*Assignment*.
Beginning with the line of the entries below that holds "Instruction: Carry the" and ending with the line that holds "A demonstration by", transcribe each line exactly as written. Pictures stay out.

*Records for the exercise*.
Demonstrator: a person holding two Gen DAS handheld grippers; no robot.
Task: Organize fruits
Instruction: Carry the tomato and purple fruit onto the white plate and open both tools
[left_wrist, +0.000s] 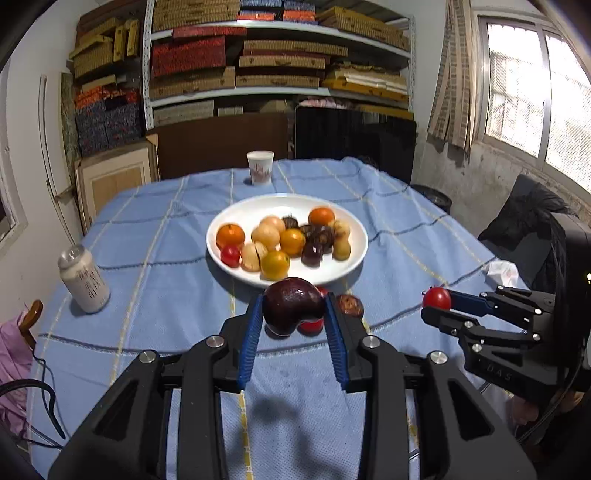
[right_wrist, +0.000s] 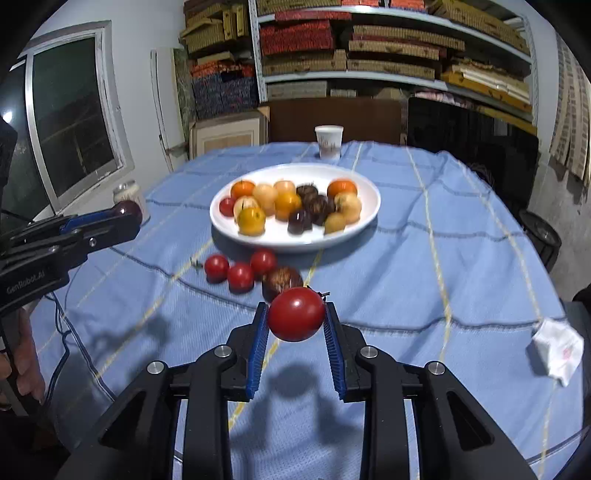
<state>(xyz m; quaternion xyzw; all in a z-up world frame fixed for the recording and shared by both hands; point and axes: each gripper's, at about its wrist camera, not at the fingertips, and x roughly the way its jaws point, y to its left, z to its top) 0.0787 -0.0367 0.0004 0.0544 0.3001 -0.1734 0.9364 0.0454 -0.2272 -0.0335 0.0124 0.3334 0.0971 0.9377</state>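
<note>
My left gripper (left_wrist: 293, 314) jaws hold a dark plum (left_wrist: 293, 304), my right gripper (right_wrist: 295, 321) jaws a red tomato (right_wrist: 296, 314), above the bench short of the plate (right_wrist: 364, 221). Both are smooth and could slip and roll away.

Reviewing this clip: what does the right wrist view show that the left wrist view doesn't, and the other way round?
Only the right wrist view shows the three loose red tomatoes on the tablecloth unobstructed; in the left wrist view the held fruit largely hides them.

Only the left wrist view shows the can whole, and the bright curtained window.

Both show the white plate of mixed fruit, the paper cup, the left gripper shut on a dark purple fruit, and the right gripper shut on a red tomato.
</note>
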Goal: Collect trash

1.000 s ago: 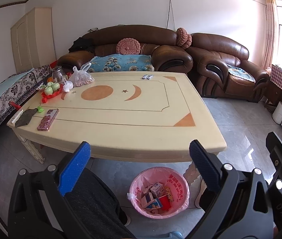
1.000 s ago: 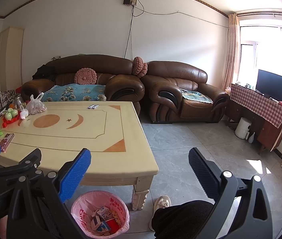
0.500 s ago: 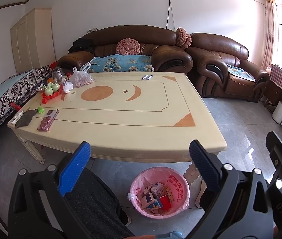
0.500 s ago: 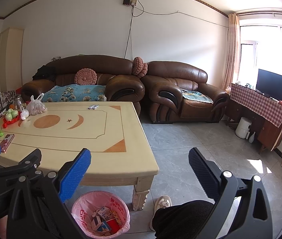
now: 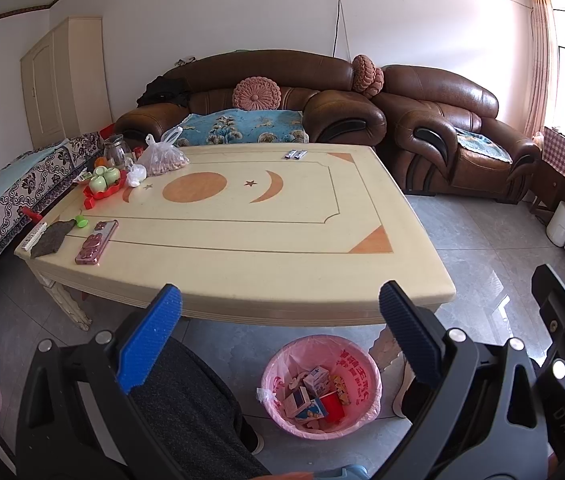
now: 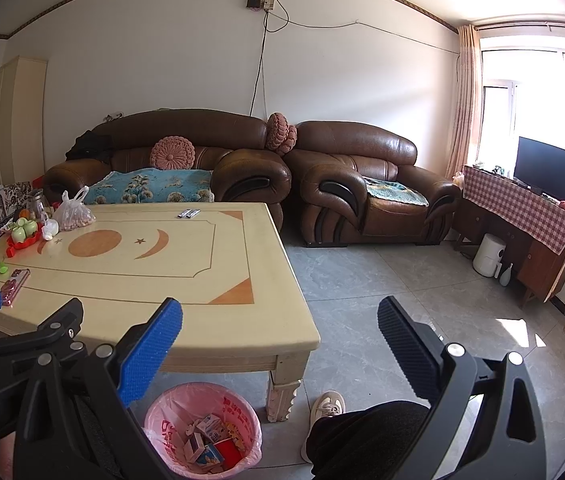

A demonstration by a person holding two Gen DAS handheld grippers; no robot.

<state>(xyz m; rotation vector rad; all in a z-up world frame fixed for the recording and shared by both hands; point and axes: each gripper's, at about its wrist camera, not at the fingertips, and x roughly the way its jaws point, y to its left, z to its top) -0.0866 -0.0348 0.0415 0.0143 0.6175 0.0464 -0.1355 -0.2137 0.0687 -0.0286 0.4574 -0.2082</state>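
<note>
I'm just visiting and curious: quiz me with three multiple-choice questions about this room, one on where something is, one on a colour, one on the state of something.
1. Where does the trash bin stand?
A. On the table
B. On the floor by the table's near edge
C. On the sofa

2. What colour is the bin's liner?
A. Pink
B. Black
C. Green

3. How is the left gripper?
A. Shut on a carton
B. Open, holding nothing
C. Shut on a bag

Answers:
1 B: it sits on the floor tiles just below the table edge.
2 A: the liner is pink.
3 B: its fingers stand wide apart with nothing between.
</note>
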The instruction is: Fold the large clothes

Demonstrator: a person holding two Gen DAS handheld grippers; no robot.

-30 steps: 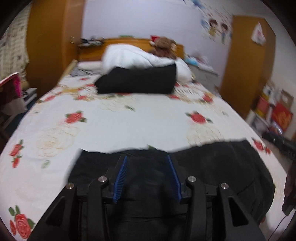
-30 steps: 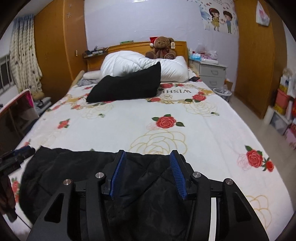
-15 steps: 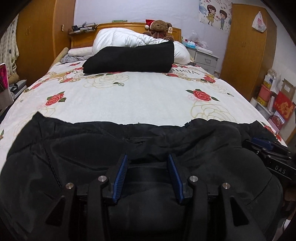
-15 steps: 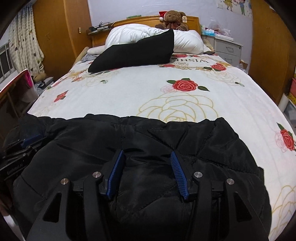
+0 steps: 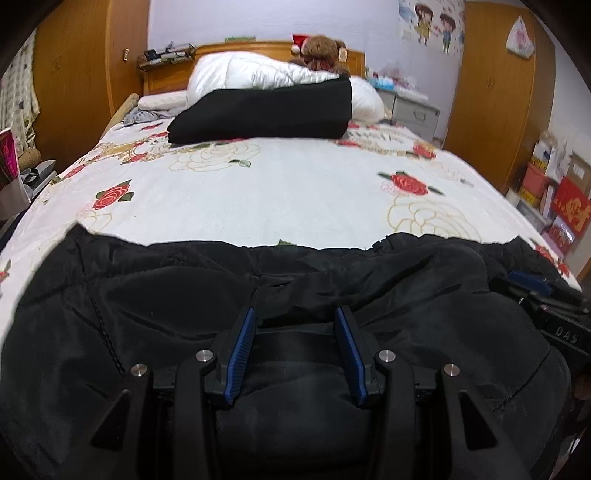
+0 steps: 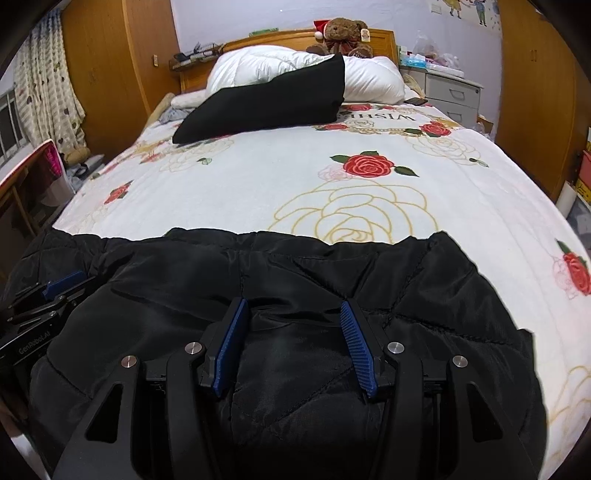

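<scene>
A large black quilted jacket [image 5: 155,295] lies spread across the near end of the bed and also fills the lower right wrist view [image 6: 295,269]. My left gripper [image 5: 295,314] sits over the jacket with its blue-padded jaws apart, black fabric bulging between them. My right gripper [image 6: 293,306] sits over the jacket's right half, jaws apart with fabric between them. The right gripper also shows at the right edge of the left wrist view [image 5: 535,291]. The left gripper shows at the left edge of the right wrist view [image 6: 48,295].
The bed has a white rose-patterned cover [image 6: 332,177]. A black cushion [image 6: 266,99], a white duvet [image 6: 266,62] and a teddy bear [image 6: 343,33] lie at the headboard. A nightstand [image 6: 450,96] and wooden wardrobes [image 5: 491,88] stand right; boxes [image 5: 561,199] crowd the floor.
Both grippers have dropped low onto the jacket, which now spreads wider across the bed's near end. Jaw openings look unchanged.
</scene>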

*Worked solution*.
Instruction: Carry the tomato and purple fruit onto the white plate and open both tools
[left_wrist, +0.000s] 
[right_wrist, +0.000s] 
<state>(xyz m; quaternion xyzw; all in a z-up world frame fixed for the recording and shared by both hands; point and axes: each gripper's, at about its wrist camera, not at the fingertips, and x roughly the way its jaws point, y to its left, z to its top) 0.0787 -0.0367 0.0004 0.0544 0.3001 -0.1734 0.9364 0.0454 -0.2272 -0.0335 0.0124 0.3334 0.0971 0.9377</state>
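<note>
My left gripper (left_wrist: 293, 314) jaws hold a dark plum (left_wrist: 293, 304), my right gripper (right_wrist: 295, 321) jaws a red tomato (right_wrist: 296, 314), above the bench short of the plate (right_wrist: 364, 221). Both are smooth and could slip and roll away.

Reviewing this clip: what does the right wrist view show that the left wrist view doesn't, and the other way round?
Only the right wrist view shows the three loose red tomatoes on the tablecloth unobstructed; in the left wrist view the held fruit largely hides them.

Only the left wrist view shows the can whole, and the bright curtained window.

Both show the white plate of mixed fruit, the paper cup, the left gripper shut on a dark purple fruit, and the right gripper shut on a red tomato.
</note>
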Goal: Collect trash

1.000 s ago: 
1.000 s ago: 
0.500 s ago: 
0.500 s ago: 
now: 
now: 

A demonstration by a person holding two Gen DAS handheld grippers; no robot.

The exercise requires no further output.